In the listing beneath this line, copy exactly the lines starting with the one containing "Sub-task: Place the" and going on through the one containing "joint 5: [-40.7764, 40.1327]".

### DATA SECTION
=-=-=-=-=

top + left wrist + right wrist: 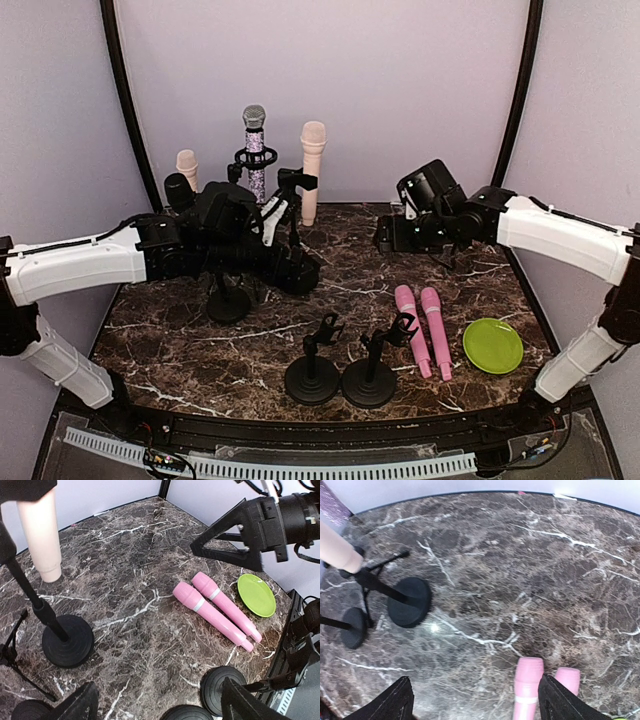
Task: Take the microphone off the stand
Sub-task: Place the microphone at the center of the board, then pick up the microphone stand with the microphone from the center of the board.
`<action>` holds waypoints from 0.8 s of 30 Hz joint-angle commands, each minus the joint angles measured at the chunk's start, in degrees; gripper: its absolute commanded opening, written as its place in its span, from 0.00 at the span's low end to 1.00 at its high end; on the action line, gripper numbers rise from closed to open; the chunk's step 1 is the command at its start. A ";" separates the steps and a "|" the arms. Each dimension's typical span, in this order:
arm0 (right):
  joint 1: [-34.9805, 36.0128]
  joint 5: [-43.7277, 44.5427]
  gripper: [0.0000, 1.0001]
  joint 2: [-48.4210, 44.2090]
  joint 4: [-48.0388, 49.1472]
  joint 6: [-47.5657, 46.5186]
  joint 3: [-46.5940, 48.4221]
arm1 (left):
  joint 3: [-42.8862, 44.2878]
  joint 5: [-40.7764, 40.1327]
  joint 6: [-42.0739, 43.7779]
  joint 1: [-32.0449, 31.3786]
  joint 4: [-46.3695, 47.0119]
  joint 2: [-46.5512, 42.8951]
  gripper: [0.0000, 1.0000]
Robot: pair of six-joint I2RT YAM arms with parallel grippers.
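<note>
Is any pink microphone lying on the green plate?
No, both pink microphones lie on the table beside the plate, apart from it.

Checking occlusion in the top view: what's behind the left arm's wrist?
Three upright microphones: a small beige one, a glittery silver-headed one, a tall beige one. The left arm covers most of their stands.

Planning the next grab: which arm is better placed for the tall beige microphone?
Likely left: the left gripper is beside the tall beige microphone; the right gripper is farther, by the pink microphones.
</note>
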 commanded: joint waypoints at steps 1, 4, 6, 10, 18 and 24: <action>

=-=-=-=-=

### YOUR RESPONSE
Sub-task: Place the microphone at the center of the board, then pick up the microphone stand with the microphone from the center of the board.
`<action>` holds waypoints from 0.8 s of 30 Hz joint-angle commands, each minus the joint angles measured at the chunk's start, in degrees; gripper: its absolute commanded opening, written as its place in its span, from 0.00 at the span's low end to 1.00 at its high end; on the action line, gripper numbers rise from closed to open; the chunk's step 1 is the command at its start. A ";" separates the steps and a "|" the arms. Each dimension's typical span, in this order:
arm0 (right):
  joint 1: [-34.9805, 36.0128]
  joint 5: [-43.7277, 44.5427]
  gripper: [0.0000, 1.0001]
  joint 2: [-48.4210, 44.2090]
  joint 4: [-48.0388, 49.1472]
  joint 6: [-47.5657, 46.5186]
  joint 3: [-46.5940, 48.4221]
arm1 (left):
  joint 3: [-42.8862, 44.2878]
  joint 5: [-40.7764, 40.1327]

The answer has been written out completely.